Although a question of first impression in Michigan, decisions from other jurisdictions have held that, under certain circumstances, a psychiatrist does owe a duty to use reasonable care to protect third persons from the harmful acts of his patient. See, e.g., Leedy v Hartnett, 510 F Supp 1125 (MD Pa, 1981) (interpreting the law of Pennsylvania), aff'd 676 F2d 686 (CA 3, 1982); Lipari v Sears, Roebuck & Co, 497 F Supp 185 (D Neb, 1980) (interpreting the law of Nebraska); Tarasoff v Regents of University of California, 17 Cal 3d 425; *299 131 Cal Rptr 14; 551 P2d 334 (1976); McIntosh v Milano, 168 NJ Super 466; 403 A2d 500 (1979); Dep't of Health & Rehabilitative Services v McDougall, 359 So 2d 528 (Fla App, 1978).

Tarasoff v Regents of University of California, supra, is the leading case. In Tarasoff, Prosenjit Poddar, a psychiatric outpatient at a University of California hospital, killed Tatiana Tarasoff. Her parents sued the defendant, alleging that it negligently failed to protect their daughter from Poddar. Defendant contended on appeal that it was under no duty to ensure the safety of Tatiana. In analyzing defendant's claim, the California Supreme Court began:

"As a general principle, a `defendant owes a duty of care to all persons who are foreseeably endangered by his conduct, with respect to all risks which make the conduct unreasonably dangerous.'" Tarasoff, supra, pp 434-435; 551 P2d 342. (Citations omitted.)

Under the common law, no one owes any duty to protect an individual who is endangered by a third person unless he has some special relationship with either the dangerous person or the potential victim. Tarasoff, supra, p 435. See, e.g., American States Ins Co v Albin, 118 Mich App 201, 206; 324 NW2d 574 (1982). The California court found that a psychiatrist has such a "special relationship" to his patient. Consequently, the court held that, under certain circumstances, a psychiatrist owes a duty to use reasonable care to protect persons endangered by his patient.

Michigan case law supports the Tarasoff holding. "Duty" is one of six elements of an action for negligence.

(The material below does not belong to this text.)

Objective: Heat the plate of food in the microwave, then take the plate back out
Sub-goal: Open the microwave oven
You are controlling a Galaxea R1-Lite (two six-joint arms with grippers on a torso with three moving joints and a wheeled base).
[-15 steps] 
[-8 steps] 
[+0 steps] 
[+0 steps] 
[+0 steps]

Moning v Alfono, 400 Mich 425, 437; 254 NW2d 759 (1977). Moreover, "in negligence cases, the duty is always the same, to conform to *300 the legal standard of reasonable conduct in light of the apparent risk". Prosser, Torts (4th ed), § 53, p 324, cited in Moning v Alfono, supra, p 437.

Whether an individual owes a duty of reasonable care to another depends "in part on foreseeability — whether it is foreseeable that the actor's conduct may create a risk of harm to the victim * * *". Moning v Alfono, supra, p 439. Where a third person causes the harm, Michigan law may hold the defendant liable for that person's act even if the defendant bears a special relationship to neither the third person nor the victim. On at least one occasion, our Supreme Court has found a duty to protect the plaintiff from foreseeable harm where no special relationship existed. In Davis v Thornton, 384 Mich 138; 180 NW2d 11 (1970), the defendant left his car unattended with the keys in the ignition. Subsequently, a gang of youths took the car for a "joyride" and, while frolicking, injured plaintiff. Although the defendant had no special relationship to either the joyriders or the plaintiff, the court held that a jury could find him liable.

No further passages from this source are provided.